When drivers did face criminal charges, punishment often was light. Licenses rarely were taken away. Of those charged, less than 60 percent had their driving privileges suspended or revoked for even one day, an automatic penalty in drunk driving arrests.
Forty percent of those convicted faced no more than a day in jail; 13 drivers were jailed for more than a year. By contrast, those charged in accidental shootings often serve lengthy jail terms, according to media reports.
Walkers are perhaps the most unprotected users of the transportation system. The human body is no match for 3,000 pounds of speeding steel. Autopsy reports routinely describe blood-soaked clothing, fractured skulls, cracked ribs and broken limbs. In the Bay Area, minorities make up a majority of the dead, and the elderly are more likely to die walking than people from other age groups.

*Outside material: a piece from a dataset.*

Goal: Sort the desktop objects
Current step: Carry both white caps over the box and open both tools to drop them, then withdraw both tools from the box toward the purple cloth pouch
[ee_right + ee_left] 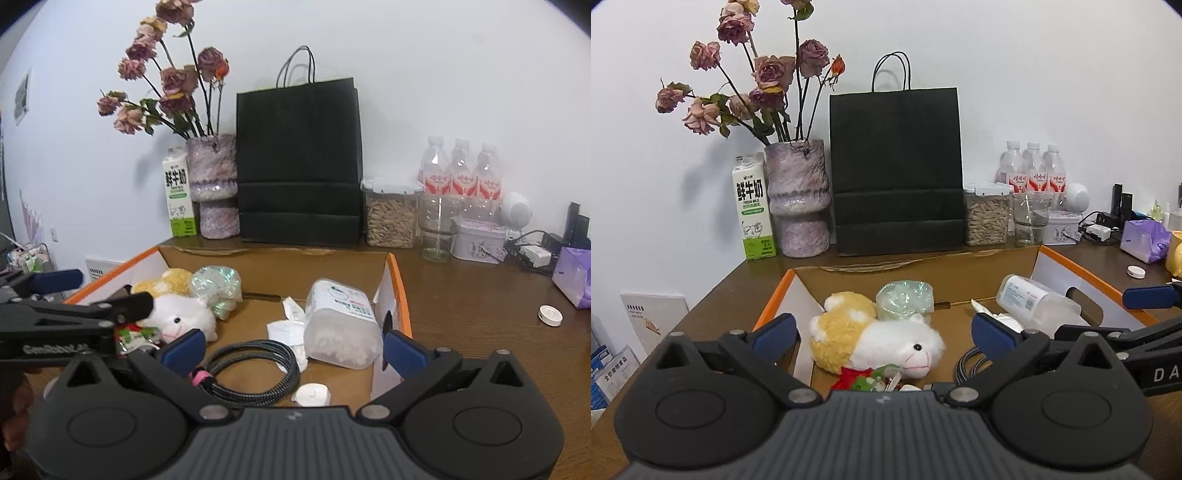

Pedestrian advocacy organizations typically are small and underfunded, especially when compared with lobbies for automobile drivers or even bicyclists. For that and other reasons, laws protecting pedestrians have been watered down over the past century. So has the application of those laws.
District attorneys fail to charge the drivers, saying juries sympathize with the motorists. Police occupied with other crimes don’t track down hit-and-run drivers. The state Department of Motor Vehicles doesn’t always pull licenses, at times hindered by the morass of paperwork required to get information from courts and police departments.
Echoing a common sentiment among prosecutors, San Mateo County District Attorney Steve Wagstaffe said jurors see the cases as tragic accidents with no guilty party: “They’re all thinking, ‘There but for the grace of God go I.’ ”
Families of the victims and advocates say that until there are more serious consequences for drivers who kill pedestrians, the deaths will continue.
“If there isn’t a penalty, the message is that it’s all right to run people over and kill them,” said Elizabeth Stampe, executive director and the sole paid employee of nonprofit advocacy group Walk San Francisco. “There’s a joke from New York that maybe isn’t very funny: If you want to kill someone and get away with it, use a car – and that’s true here as well.”
Contra Costa County prosecutors declined to comment on why they didn’t charge the driver who hit and killed Joe Molinaro. But in general, they said, the burden of proof in fatal crashes is hard to meet.
“Before we file any crime we have to answer: Do we believe that this person is guilty of the crime and can we prove it?” said Hal Jewett, deputy district attorney. “If we didn’t (file), it’s not because we’re forgiving of drivers running over pedestrians – it’s because we didn’t think we could prove it beyond a reasonable doubt.”
The driver who hit Molinaro told police she was traveling down two-lane Buchanan Road at around 35 mph, according to the coroner’s report. She said she did not see him in the crosswalk because the sun was in her eyes, a possibility given the time and location – and a common driver explanation in the files reviewed.
Molinaro’s daughter, Doreen, remembered her father as a reserved family man who liked to hunt and fish. She finds the lack of punishment for the driver inconceivable. Her mother agrees.
“It wasn’t right,” Patricia Molinaro said. “They just let her go.”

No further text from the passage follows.